# WHAT YOU NEED TO DO
In the entries that follow, the line with "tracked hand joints" opens the range and the line with "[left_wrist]" closes it; repeat that range exactly, both lines included.

# SOURCE DATA
——————

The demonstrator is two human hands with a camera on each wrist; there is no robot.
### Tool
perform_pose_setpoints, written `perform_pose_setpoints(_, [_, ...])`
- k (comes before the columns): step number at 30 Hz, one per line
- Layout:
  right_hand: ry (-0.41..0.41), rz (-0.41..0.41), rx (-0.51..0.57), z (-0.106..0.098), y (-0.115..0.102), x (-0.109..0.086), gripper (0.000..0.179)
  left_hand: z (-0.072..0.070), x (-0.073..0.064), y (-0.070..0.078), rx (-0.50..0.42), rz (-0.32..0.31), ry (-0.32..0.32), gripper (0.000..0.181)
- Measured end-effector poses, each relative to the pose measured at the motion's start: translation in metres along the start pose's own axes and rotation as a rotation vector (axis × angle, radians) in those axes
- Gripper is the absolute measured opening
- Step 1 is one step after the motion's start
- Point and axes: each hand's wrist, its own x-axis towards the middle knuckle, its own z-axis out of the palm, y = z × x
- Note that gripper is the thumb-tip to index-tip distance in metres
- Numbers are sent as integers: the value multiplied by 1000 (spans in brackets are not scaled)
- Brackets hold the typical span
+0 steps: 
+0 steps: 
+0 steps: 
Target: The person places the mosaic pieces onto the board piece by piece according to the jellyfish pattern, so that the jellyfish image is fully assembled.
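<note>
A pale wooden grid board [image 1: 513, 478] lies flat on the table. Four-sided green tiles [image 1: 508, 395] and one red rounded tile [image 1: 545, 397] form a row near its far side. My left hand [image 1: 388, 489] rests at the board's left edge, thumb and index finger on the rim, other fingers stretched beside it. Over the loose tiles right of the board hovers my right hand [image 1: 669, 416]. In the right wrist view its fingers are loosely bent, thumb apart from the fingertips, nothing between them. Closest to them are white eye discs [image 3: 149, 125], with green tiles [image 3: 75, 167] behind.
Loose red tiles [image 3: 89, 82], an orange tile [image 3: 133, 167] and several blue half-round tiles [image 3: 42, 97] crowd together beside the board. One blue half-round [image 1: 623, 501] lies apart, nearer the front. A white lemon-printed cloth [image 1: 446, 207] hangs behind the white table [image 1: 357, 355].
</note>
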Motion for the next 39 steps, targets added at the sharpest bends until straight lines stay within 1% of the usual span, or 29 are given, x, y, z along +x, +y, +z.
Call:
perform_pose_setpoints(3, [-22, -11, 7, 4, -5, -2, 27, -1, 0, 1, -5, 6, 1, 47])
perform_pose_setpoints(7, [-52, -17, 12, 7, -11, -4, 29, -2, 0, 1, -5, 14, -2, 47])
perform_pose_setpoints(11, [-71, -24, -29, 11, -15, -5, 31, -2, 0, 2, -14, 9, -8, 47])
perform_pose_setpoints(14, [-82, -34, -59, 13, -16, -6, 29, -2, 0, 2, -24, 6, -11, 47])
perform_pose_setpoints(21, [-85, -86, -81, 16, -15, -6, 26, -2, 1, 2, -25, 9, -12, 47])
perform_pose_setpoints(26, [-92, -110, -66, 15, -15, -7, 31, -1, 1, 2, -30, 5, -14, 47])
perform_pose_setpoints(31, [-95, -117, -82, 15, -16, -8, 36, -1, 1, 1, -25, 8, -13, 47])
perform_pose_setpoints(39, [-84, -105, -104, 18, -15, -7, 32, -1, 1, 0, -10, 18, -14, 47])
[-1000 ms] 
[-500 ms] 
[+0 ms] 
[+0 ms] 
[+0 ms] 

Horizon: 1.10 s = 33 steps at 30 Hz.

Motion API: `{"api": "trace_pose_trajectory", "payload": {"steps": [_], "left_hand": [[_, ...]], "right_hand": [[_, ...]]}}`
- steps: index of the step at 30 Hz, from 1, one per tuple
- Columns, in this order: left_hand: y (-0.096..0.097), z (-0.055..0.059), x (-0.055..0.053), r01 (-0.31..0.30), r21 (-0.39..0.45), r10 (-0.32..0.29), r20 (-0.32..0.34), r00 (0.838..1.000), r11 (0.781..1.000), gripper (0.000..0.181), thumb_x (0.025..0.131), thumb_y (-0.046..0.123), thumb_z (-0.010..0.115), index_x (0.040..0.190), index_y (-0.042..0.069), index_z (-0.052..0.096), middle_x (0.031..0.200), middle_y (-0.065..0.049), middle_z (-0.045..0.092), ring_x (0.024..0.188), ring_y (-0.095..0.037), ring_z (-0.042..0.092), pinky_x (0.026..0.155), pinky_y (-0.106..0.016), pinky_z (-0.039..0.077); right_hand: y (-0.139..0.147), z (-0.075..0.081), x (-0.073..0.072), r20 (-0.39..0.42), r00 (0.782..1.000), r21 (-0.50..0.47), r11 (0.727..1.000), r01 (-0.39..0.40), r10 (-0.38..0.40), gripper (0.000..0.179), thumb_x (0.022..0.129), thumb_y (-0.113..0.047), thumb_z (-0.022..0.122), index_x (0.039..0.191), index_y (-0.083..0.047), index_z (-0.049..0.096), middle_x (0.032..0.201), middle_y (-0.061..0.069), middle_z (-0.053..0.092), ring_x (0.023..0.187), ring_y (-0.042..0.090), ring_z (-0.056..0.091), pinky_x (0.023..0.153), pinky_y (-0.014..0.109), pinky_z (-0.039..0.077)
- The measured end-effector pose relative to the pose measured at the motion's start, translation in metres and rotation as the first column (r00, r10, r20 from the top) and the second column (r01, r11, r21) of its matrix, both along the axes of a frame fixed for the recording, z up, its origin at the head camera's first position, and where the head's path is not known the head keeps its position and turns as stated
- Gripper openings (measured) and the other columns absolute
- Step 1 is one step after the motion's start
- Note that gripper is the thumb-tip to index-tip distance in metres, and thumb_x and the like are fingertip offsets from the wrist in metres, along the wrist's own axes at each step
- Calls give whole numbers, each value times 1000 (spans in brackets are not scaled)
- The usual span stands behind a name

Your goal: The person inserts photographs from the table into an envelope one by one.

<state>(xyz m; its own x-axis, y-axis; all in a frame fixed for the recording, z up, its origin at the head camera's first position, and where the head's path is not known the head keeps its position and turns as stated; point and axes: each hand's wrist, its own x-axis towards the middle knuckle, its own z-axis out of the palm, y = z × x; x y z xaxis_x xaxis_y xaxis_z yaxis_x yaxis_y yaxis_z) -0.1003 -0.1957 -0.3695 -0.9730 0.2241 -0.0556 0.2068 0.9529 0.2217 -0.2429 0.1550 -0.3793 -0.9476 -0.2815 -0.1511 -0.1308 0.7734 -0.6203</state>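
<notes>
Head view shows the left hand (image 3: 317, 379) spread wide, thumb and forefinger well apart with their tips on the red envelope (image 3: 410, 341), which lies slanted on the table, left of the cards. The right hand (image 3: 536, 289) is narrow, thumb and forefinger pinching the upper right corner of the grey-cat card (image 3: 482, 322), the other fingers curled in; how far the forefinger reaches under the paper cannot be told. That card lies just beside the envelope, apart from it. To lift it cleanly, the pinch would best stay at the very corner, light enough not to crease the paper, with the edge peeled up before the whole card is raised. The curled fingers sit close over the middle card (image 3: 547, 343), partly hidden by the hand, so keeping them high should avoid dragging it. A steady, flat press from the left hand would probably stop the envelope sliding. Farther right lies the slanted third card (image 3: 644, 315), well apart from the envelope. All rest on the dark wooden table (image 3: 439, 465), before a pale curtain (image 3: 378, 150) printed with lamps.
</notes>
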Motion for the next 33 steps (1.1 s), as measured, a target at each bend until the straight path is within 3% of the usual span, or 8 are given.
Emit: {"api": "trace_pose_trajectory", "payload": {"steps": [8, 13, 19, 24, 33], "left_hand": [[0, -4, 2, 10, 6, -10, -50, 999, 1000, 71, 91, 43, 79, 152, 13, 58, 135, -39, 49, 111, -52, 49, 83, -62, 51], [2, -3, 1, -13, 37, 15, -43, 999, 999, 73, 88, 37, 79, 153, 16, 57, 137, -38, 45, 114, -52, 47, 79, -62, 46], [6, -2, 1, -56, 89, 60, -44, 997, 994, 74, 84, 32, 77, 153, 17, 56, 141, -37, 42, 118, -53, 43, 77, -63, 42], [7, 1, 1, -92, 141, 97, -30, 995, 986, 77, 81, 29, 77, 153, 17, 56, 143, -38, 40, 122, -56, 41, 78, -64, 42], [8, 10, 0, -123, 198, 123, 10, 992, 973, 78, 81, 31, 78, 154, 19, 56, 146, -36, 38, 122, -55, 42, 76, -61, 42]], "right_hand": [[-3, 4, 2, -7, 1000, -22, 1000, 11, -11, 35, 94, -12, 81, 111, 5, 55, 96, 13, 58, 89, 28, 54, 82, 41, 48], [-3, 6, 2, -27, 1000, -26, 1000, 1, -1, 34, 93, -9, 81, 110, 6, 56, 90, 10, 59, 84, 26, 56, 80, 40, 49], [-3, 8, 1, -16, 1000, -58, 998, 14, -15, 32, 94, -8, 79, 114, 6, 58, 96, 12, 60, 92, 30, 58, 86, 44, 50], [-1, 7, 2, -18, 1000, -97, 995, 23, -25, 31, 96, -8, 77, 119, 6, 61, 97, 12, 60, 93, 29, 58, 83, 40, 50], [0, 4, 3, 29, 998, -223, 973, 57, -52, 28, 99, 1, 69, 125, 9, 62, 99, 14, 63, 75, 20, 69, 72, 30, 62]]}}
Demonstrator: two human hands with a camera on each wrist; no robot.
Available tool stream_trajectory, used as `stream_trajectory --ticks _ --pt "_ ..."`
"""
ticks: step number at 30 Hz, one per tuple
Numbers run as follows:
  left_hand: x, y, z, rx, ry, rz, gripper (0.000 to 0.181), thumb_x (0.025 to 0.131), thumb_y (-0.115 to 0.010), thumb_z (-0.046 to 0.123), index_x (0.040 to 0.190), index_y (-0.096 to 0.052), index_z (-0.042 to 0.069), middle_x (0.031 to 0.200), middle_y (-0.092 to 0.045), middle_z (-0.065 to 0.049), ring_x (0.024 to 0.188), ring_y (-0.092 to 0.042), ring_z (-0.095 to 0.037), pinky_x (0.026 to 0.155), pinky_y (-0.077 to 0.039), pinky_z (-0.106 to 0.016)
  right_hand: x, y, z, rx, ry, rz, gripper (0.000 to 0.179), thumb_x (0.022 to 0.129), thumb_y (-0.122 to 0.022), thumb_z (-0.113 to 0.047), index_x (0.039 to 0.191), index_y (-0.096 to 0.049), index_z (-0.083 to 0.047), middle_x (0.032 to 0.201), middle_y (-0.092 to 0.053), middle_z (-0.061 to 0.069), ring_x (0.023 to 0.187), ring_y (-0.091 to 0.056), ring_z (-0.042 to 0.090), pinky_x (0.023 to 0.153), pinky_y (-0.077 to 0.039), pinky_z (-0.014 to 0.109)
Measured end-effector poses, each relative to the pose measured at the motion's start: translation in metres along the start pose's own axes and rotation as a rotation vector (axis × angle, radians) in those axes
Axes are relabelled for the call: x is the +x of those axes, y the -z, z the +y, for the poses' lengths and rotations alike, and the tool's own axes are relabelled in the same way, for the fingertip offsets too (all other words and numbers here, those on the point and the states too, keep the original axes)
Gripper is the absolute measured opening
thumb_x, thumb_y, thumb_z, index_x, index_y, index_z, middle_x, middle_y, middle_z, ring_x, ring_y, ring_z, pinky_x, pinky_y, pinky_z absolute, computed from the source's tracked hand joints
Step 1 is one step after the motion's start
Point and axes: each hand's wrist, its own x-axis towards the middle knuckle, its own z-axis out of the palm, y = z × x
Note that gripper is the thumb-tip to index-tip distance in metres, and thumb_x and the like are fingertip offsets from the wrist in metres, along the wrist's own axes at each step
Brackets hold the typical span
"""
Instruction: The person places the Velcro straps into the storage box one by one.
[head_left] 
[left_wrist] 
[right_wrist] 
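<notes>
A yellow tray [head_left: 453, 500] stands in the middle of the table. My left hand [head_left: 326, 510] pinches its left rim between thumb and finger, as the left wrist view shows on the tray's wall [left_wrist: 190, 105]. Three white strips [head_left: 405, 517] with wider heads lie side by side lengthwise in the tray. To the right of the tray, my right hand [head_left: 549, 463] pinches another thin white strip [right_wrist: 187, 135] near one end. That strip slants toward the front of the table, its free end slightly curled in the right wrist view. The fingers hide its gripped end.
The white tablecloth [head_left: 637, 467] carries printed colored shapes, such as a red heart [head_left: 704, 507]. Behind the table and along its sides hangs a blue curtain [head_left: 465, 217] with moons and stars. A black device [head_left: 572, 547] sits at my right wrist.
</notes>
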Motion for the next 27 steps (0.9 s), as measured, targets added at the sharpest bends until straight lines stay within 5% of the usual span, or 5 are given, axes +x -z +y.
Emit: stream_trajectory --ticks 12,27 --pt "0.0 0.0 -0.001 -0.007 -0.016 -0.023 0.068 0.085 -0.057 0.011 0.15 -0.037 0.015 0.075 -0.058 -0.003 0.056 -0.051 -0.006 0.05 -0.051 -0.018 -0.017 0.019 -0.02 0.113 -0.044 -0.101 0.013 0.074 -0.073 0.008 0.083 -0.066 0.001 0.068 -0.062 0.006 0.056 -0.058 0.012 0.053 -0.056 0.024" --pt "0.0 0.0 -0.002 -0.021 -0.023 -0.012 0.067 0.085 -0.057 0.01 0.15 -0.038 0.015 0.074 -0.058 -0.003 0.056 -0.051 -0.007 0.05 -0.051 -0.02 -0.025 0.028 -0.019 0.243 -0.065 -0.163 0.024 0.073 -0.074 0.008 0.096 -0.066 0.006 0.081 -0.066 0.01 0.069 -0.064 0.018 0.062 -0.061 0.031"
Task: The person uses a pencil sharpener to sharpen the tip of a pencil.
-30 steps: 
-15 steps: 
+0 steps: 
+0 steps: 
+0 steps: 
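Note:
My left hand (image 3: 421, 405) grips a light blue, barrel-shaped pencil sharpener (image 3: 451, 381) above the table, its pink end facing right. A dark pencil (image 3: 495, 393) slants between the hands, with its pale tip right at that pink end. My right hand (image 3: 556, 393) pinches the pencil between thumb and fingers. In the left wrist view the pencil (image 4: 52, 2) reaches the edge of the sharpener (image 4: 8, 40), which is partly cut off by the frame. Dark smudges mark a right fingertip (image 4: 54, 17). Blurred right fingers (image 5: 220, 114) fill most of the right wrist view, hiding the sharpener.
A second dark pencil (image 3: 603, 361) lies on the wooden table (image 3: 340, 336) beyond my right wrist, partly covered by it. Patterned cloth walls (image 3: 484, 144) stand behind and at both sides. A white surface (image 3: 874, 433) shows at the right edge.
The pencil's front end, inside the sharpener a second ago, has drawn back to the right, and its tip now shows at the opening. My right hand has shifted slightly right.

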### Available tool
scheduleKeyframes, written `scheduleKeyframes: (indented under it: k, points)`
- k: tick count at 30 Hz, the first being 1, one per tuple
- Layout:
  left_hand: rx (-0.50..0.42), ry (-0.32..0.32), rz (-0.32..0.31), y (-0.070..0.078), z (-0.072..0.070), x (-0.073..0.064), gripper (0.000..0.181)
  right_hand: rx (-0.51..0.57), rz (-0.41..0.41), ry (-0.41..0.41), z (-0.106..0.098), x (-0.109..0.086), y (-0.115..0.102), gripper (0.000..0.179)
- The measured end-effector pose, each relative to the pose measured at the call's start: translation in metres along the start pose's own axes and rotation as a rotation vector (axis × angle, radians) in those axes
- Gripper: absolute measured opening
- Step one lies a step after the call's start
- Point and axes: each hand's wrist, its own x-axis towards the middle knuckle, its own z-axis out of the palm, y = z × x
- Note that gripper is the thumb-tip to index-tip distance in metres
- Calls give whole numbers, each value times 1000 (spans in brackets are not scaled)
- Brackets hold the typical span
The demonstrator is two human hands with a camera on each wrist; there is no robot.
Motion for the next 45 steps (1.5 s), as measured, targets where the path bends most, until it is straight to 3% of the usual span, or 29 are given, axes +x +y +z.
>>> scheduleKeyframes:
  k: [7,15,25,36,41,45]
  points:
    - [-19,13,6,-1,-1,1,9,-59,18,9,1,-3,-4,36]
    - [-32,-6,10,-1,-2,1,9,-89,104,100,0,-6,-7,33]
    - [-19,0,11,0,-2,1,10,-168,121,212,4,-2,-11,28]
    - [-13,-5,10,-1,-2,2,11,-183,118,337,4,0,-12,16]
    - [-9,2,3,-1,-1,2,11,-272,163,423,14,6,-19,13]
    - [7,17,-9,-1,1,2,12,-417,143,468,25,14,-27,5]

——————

# TASK ANSWER
thumb_x, thumb_y, thumb_z, index_x, index_y, index_z, middle_x, middle_y, middle_z, ring_x, ring_y, ring_z, pinky_x, pinky_y, pinky_z absolute, computed from the source's tracked hand joints
Step 1 is one step after the motion's start
Point and axes: each hand's wrist, its own x-axis towards the middle knuckle, its own z-axis out of the palm, y = z × x
Note that gripper is the thumb-tip to index-tip distance in metres, and thumb_x and the like are fingertip offsets from the wrist in metres, along the wrist's own axes at each step
Brackets hold the typical span
"""
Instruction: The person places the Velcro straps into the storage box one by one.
[head_left] 
[left_wrist] 

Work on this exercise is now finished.